No pictures go into the copy. Write out exactly the lines below from the one containing "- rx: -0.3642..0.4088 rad" through the one containing "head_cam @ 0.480".

Recorded data:
──────

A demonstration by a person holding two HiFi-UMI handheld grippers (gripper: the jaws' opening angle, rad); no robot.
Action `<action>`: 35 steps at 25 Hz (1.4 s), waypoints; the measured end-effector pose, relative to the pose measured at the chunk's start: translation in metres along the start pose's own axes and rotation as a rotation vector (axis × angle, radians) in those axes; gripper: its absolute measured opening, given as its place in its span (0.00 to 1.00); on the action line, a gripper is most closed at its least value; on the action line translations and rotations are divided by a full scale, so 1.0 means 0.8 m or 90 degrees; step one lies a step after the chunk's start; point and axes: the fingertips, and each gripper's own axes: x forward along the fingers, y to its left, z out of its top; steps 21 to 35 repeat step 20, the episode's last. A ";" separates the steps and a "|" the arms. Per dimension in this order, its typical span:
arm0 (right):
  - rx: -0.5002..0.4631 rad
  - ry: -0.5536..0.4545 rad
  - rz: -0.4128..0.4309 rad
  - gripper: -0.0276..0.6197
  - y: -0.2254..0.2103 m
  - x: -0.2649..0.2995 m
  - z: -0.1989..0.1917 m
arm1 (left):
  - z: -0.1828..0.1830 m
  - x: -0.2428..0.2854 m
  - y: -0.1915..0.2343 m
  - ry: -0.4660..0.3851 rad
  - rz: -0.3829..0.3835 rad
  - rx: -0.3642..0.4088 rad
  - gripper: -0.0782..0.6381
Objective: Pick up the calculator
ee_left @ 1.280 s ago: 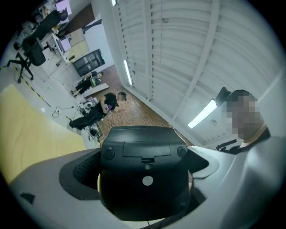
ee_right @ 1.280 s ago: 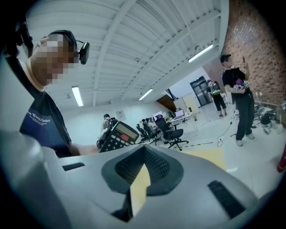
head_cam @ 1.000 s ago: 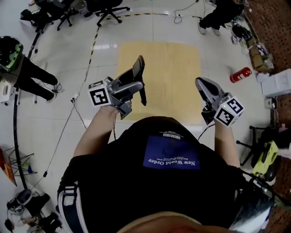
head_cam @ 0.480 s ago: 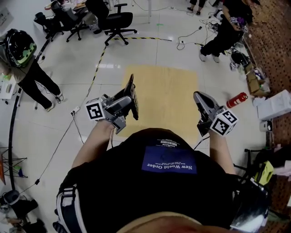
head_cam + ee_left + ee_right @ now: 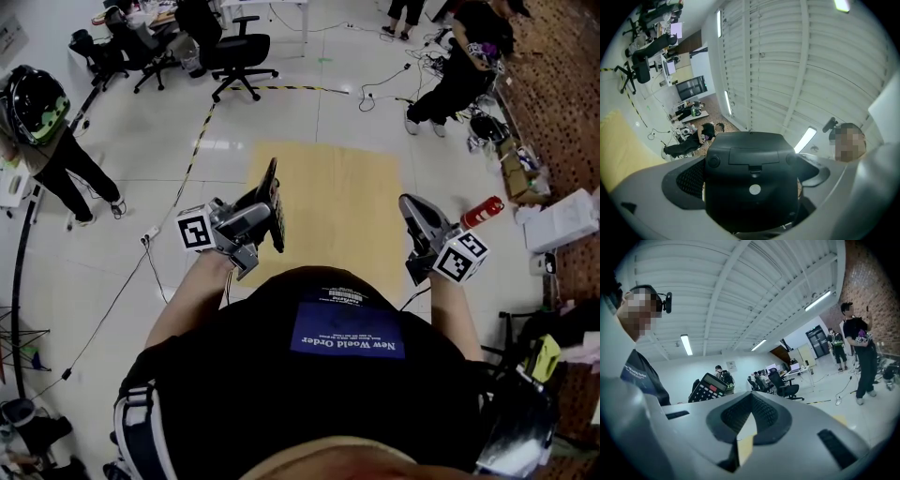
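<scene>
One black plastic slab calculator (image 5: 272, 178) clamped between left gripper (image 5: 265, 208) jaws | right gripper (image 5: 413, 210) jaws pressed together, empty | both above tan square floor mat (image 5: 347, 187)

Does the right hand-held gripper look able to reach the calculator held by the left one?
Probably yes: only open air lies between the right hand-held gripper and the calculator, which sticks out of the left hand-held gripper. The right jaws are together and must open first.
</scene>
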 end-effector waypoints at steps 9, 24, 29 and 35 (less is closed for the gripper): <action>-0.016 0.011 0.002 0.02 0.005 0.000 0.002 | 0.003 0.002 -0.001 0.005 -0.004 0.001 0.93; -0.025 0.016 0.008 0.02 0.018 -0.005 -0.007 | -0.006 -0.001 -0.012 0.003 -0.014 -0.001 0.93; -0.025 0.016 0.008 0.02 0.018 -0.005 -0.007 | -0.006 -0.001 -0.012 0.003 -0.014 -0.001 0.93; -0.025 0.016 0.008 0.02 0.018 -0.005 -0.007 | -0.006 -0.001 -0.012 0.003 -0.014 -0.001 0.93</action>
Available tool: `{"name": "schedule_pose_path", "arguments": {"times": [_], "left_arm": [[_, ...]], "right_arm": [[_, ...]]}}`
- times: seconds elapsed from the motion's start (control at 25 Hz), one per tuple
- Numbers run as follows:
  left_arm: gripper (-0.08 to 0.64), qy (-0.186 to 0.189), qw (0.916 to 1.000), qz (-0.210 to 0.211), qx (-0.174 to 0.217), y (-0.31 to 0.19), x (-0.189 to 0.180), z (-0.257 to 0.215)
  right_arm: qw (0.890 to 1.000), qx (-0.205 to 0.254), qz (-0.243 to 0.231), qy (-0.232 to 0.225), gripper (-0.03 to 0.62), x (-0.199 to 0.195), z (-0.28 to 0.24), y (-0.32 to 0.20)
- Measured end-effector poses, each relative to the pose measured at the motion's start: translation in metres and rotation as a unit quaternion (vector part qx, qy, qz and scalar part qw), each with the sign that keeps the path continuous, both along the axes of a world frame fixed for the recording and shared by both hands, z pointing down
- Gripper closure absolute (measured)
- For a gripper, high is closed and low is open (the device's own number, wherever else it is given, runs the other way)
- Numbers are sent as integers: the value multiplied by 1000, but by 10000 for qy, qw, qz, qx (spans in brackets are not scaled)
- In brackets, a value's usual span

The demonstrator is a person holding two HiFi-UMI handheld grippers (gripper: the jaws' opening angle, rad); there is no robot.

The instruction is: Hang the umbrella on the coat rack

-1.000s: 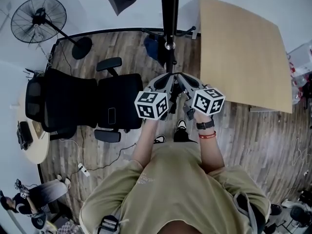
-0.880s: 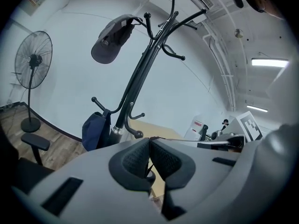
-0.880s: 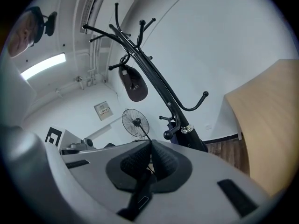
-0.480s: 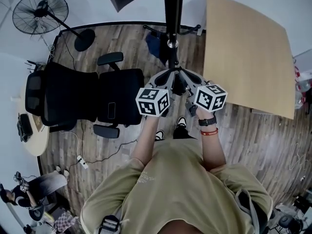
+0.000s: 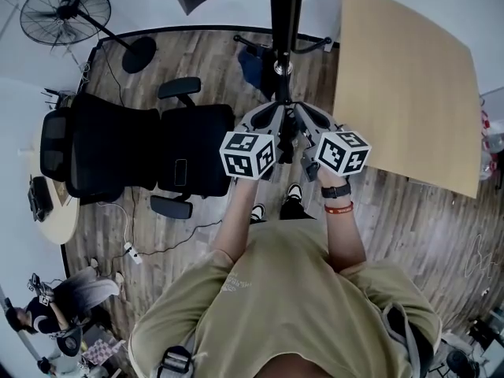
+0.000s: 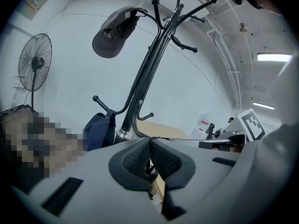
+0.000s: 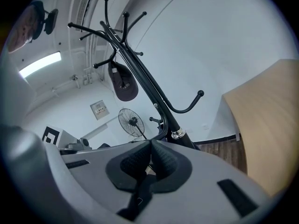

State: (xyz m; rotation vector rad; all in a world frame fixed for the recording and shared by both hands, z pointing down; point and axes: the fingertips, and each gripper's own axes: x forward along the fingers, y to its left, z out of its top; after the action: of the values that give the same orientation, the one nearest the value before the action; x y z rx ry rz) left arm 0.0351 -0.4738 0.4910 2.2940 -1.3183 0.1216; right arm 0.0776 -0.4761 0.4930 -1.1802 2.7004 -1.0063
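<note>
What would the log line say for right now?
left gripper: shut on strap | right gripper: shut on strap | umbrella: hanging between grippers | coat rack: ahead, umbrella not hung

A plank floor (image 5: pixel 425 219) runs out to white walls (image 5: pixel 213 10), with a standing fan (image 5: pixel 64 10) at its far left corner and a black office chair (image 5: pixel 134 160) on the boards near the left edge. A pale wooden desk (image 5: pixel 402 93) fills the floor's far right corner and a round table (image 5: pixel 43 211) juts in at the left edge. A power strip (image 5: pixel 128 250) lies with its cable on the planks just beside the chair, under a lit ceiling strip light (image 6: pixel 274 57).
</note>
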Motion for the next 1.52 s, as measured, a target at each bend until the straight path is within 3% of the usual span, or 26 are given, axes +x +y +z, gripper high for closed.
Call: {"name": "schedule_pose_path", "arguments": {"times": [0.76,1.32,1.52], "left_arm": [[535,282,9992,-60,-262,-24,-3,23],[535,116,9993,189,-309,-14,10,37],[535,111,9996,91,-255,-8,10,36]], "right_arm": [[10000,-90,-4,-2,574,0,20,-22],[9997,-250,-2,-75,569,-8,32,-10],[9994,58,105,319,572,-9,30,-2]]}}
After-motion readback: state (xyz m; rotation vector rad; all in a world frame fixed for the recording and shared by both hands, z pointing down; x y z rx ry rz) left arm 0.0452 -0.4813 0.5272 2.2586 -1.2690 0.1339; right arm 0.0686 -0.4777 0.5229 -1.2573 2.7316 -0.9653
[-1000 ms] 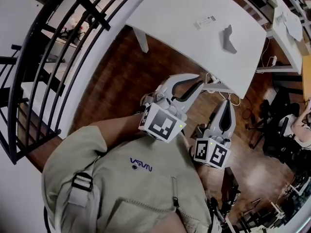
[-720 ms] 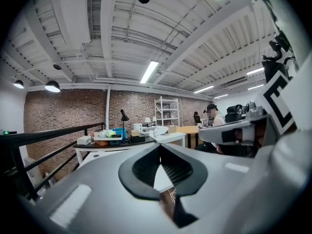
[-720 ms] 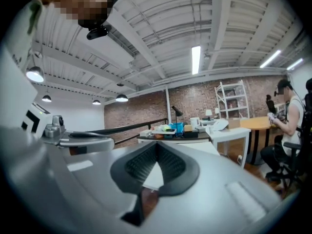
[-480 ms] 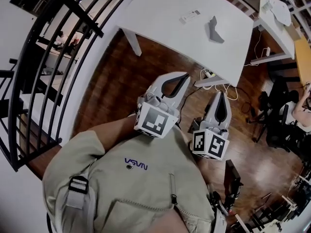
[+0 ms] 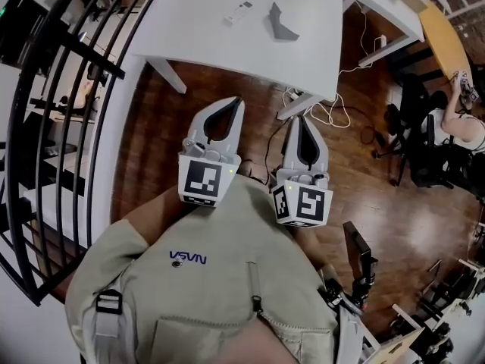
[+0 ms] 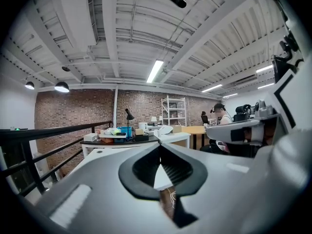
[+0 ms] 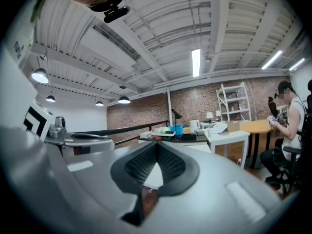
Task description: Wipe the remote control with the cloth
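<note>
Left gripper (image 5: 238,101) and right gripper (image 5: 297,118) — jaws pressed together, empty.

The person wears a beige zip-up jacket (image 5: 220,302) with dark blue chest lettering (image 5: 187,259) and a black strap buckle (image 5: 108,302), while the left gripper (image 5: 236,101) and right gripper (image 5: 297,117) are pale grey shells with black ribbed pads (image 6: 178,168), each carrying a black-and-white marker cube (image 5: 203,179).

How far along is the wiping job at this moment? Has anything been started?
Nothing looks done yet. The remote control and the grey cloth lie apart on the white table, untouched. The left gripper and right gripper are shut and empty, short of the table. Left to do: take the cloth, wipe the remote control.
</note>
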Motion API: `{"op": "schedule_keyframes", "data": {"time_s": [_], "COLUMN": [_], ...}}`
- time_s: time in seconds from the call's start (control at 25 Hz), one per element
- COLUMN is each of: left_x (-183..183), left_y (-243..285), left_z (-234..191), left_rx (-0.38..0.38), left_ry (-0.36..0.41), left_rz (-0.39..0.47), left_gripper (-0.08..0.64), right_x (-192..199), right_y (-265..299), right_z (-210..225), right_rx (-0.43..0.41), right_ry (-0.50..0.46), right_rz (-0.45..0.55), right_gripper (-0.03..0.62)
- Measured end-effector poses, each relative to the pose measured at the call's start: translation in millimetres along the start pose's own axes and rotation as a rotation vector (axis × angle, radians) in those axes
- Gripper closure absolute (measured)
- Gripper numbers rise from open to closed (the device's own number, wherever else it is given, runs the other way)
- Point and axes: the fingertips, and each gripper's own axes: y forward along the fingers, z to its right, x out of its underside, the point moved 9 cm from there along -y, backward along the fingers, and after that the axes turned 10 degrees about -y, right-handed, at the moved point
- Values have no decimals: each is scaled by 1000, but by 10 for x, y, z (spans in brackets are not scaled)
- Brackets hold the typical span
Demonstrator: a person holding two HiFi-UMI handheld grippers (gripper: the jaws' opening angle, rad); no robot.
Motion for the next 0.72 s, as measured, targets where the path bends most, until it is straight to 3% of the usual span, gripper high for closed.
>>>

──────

Problem solution:
  - rx: -0.3642..0.4088 rad
  - gripper: -0.0782..0.6381
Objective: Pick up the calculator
ee_left @ 1.280 s ago: 
ee_right @ 1.280 s ago: 
head_cam @ 1.000 s ago: 
head_cam @ 0.480 s ago: 

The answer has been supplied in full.